→ **The problem**
Please return the listing exactly as it stands, skipping any pictures.

→ **Dataset extract**
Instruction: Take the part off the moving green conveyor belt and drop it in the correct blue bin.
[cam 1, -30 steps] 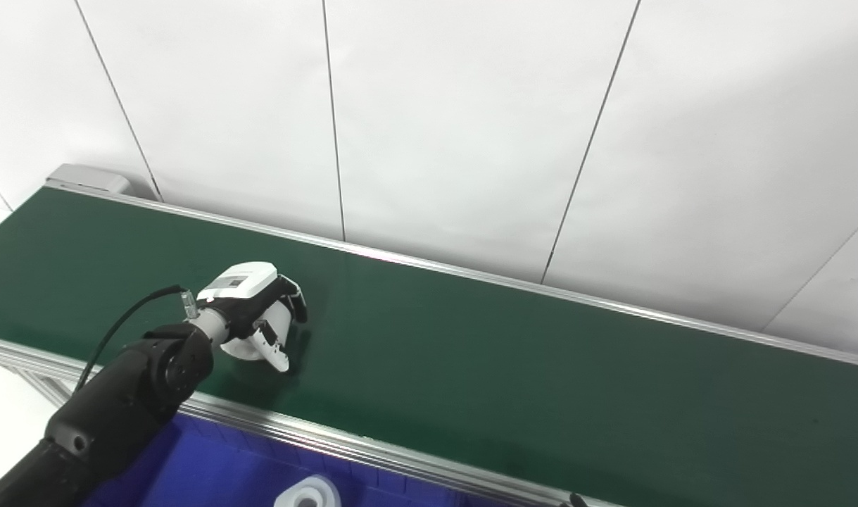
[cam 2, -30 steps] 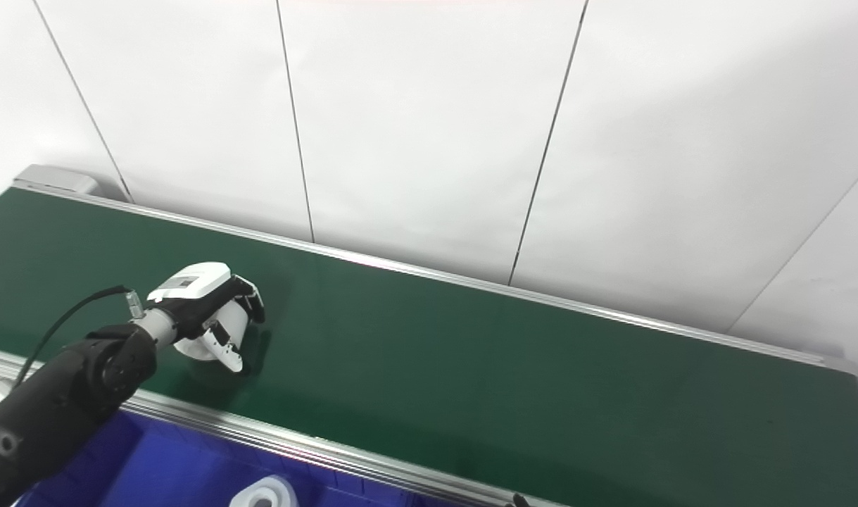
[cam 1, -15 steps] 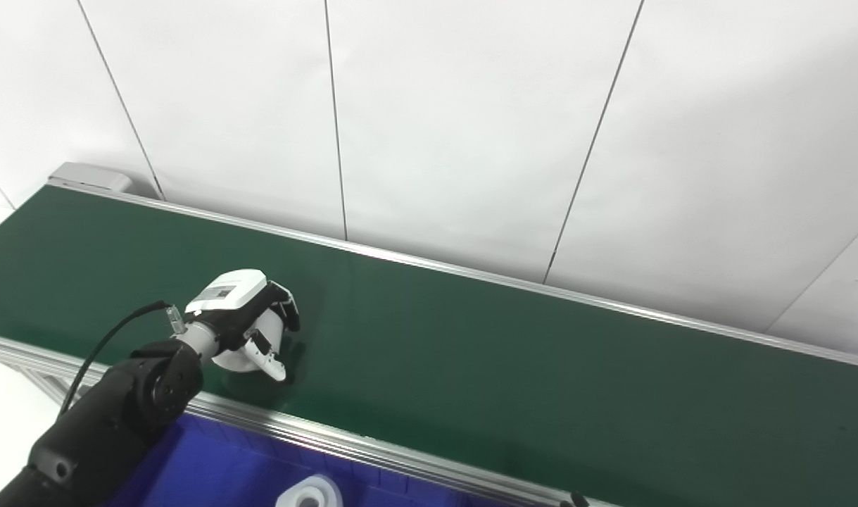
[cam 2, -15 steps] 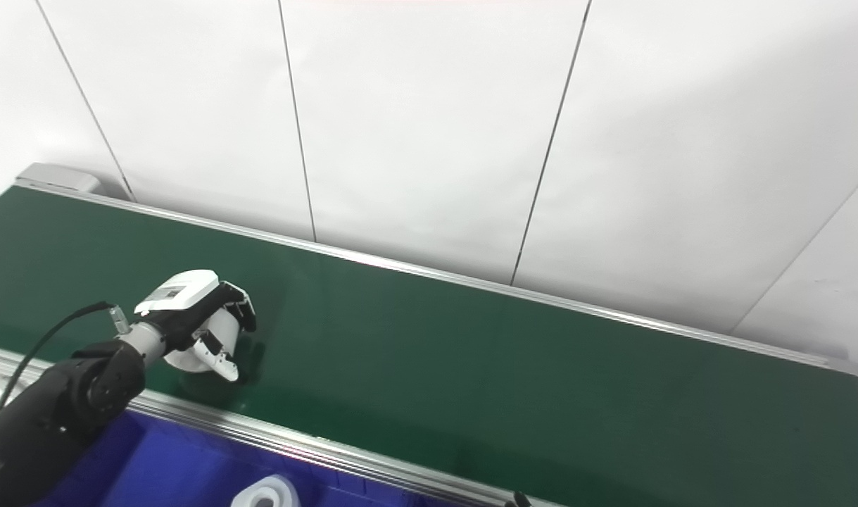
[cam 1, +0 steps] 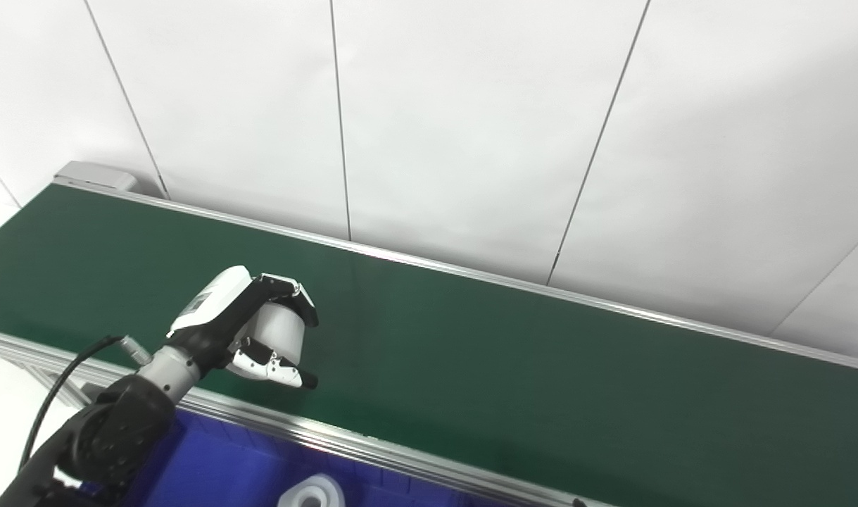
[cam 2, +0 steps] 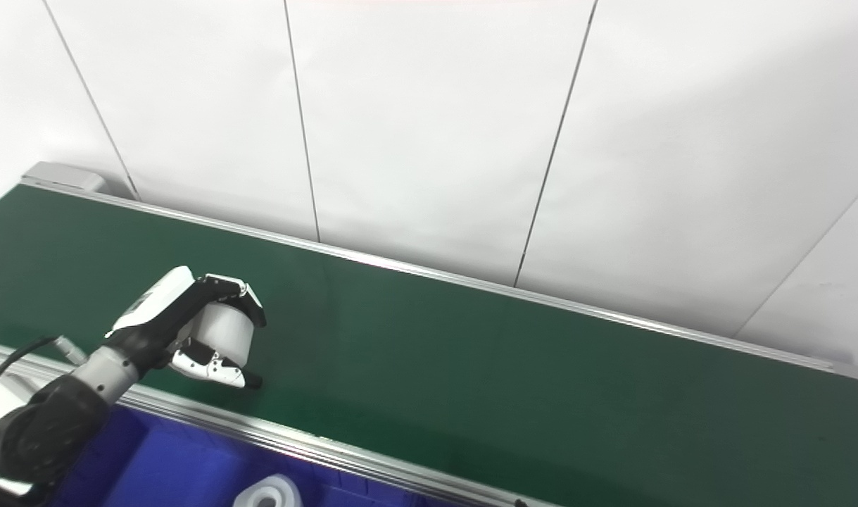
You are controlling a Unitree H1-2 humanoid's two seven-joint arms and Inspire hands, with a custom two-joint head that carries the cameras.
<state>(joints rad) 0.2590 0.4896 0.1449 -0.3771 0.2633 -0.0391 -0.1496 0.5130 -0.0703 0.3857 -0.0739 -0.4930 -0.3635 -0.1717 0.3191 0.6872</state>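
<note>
My left hand (cam 1: 249, 327) hangs over the near side of the green conveyor belt (cam 1: 513, 366), shut on a white cylindrical part (cam 1: 279, 332). Fingers curl over the part's top and the thumb presses under it. The part sits tilted in the grasp and looks lifted off the belt. In the right eye view the same left hand (cam 2: 189, 331) holds the white part (cam 2: 226, 332). Below the belt's near rail lies the blue bin (cam 1: 224, 472). My right hand is out of sight.
A white ring-shaped part (cam 1: 310, 494) lies in the blue bin at the bottom edge. An aluminium rail (cam 1: 372, 443) runs along the belt's near side. A white panelled wall (cam 1: 471, 127) stands behind the belt. A grey end cap (cam 1: 94, 174) sits at the belt's far left.
My left hand has rolled and risen with the white part, which now tilts clear of the belt instead of resting on it. The arm has drawn back toward the near rail. The camera shifted slightly.
</note>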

→ **Output of the task**
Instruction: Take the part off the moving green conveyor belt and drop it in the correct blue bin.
[cam 1, -30 steps] 
[cam 2, -30 steps] 
[cam 1, -15 steps] 
[cam 2, -15 steps] 
[cam 1, +0 steps] 
[cam 2, +0 steps] 
You are controlling a Unitree H1-2 humanoid's two seven-joint arms and Inspire hands, with a custom two-joint head that carries the cameras.
<state>(joints rad) 0.2590 0.4896 0.1449 -0.3771 0.2633 -0.0391 -0.1496 0.5130 -0.0703 0.3857 -0.0739 -0.4930 -0.3635 -0.1717 0.3191 0.6872</state>
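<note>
My left hand (cam 1: 249, 327) hangs over the near side of the green conveyor belt (cam 1: 513, 366), shut on a white cylindrical part (cam 1: 279, 332). Fingers curl over the part's top and the thumb presses under it. The part sits tilted in the grasp and looks lifted off the belt. In the right eye view the same left hand (cam 2: 189, 331) holds the white part (cam 2: 226, 332). Below the belt's near rail lies the blue bin (cam 1: 224, 472). My right hand is out of sight.
A white ring-shaped part (cam 1: 310, 494) lies in the blue bin at the bottom edge. An aluminium rail (cam 1: 372, 443) runs along the belt's near side. A white panelled wall (cam 1: 471, 127) stands behind the belt. A grey end cap (cam 1: 94, 174) sits at the belt's far left.
My left hand has rolled and risen with the white part, which now tilts clear of the belt instead of resting on it. The arm has drawn back toward the near rail. The camera shifted slightly.
</note>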

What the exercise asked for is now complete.